1. ## Help..

1) Show that a factor ring of a field is either the trivial (zero) ring of one element or is isomorphic to the field.

2) Let ${\it R}$ and ${\it R'}$ be rings and let ${\it N}$ and ${\it N'}$ be ideals of ${\it R}$ and ${\it R'},$respectively. Let ${\it \phi}$ be a homomorphism of ${\it R}$ into ${\it R'}.$Show that ${\it \phi}$ induces a natural homomorphism ${\phi_* : R/N \rightarrow R'/N'}$ if ${\it \phi \left[ N \right] \subseteq N'}$.

Thanks!!

2. Originally Posted by kalagota
1) Show that a factor ring of a field is either the trivial (zero) ring of one element or is isomorphic to the field.
Hint: Let $N$ be an ideal of a unitary ring $R$. Show that if $N$ contains a unit then $N=R$.

3. Originally Posted by kalagota
2) Let ${\it R}$ and ${\it R'}$ be rings and let ${\it N}$ and ${\it N'}$ be ideals of ${\it R}$ and ${\it R'},$respectively. Let ${\it \phi}$ be a homomorphism of ${\it R}$ into ${\it R'}.$Show that ${\it \phi}$ induces a natural homomorphism ${\phi_* : R/N \rightarrow R'/N'}$ if ${\it \phi \left[ N \right] \subseteq N'}$.
Any $y\in R/N$ be be written as $xN$ define $\phi_*(xN) =\phi(x)N'$. Now show it is well-defined.

4. Originally Posted by ThePerfectHacker
Any $y\in R/N$ be be written as $xN$ define $\phi_*(xN) =\phi(x)N'$. Now show it is well-defined.
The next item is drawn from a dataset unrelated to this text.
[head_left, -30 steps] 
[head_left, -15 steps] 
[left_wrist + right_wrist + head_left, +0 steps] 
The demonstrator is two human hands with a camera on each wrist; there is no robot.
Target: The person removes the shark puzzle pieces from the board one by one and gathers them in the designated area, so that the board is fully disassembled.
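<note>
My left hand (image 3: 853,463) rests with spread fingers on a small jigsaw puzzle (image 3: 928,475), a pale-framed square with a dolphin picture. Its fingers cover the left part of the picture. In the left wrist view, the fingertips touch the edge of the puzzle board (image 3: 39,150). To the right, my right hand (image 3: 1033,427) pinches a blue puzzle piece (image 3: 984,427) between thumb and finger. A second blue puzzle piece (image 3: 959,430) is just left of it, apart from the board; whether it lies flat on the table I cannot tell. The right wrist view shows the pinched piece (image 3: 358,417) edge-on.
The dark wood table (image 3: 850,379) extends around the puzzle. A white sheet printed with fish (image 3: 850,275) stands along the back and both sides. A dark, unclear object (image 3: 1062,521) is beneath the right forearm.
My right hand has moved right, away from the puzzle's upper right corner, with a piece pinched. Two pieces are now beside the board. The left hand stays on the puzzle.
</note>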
so you mean, if $y_1 , y_2 \in R/N$ such that $y_1 = y_2$, then i have to show that $\phi_*(y_1) =\phi_*(y_2)$

ok.. if $y_1 = x_1N$ and $y_2 = x_2N$ for some $x_1, x_2 \in R$..

$\phi_*(y_1) = \phi(x_1)N'$ and $\phi_*(y_2) = \phi(x_2)N'$

$\implies \phi(x_1)N' = \phi(x_2)N' \Longleftrightarrow \phi(x_1)\phi(x_2)^{-1} = \phi(x_1)\phi(x_2^{-1}) = \phi(x_1x_2^{-1}) \in N'$

i this right??

EDIT: scrap this.. i think, i got it already.. but if someone could write his proof, please do so, so that i can compare it with mine..

5. Originally Posted by kalagota
so you mean, if $y_1 , y_2 \in R/N$ such that $y_1 = y_2$, then i have to show that $\phi_*(y_1) =\phi_*(y_2)$

ok.. if $y_1 = x_1N$ and $y_2 = x_2N$ for some $x_1, x_2 \in R$..

$\phi_*(y_1) = \phi(x_1)N'$ and $\phi_*(y_2) = \phi(x_2)N'$

$\implies \phi(x_1)N' = \phi(x_2)N' \Longleftrightarrow \phi(x_1)\phi(x_2)^{-1} = \phi(x_1)\phi(x_2^{-1}) = \phi(x_1x_2^{-1}) \in N'$

i this right??
Yes, and the last step is true because the image of N under phi is N'. That is how you use that little fact in the proof.

Did you understand my other post?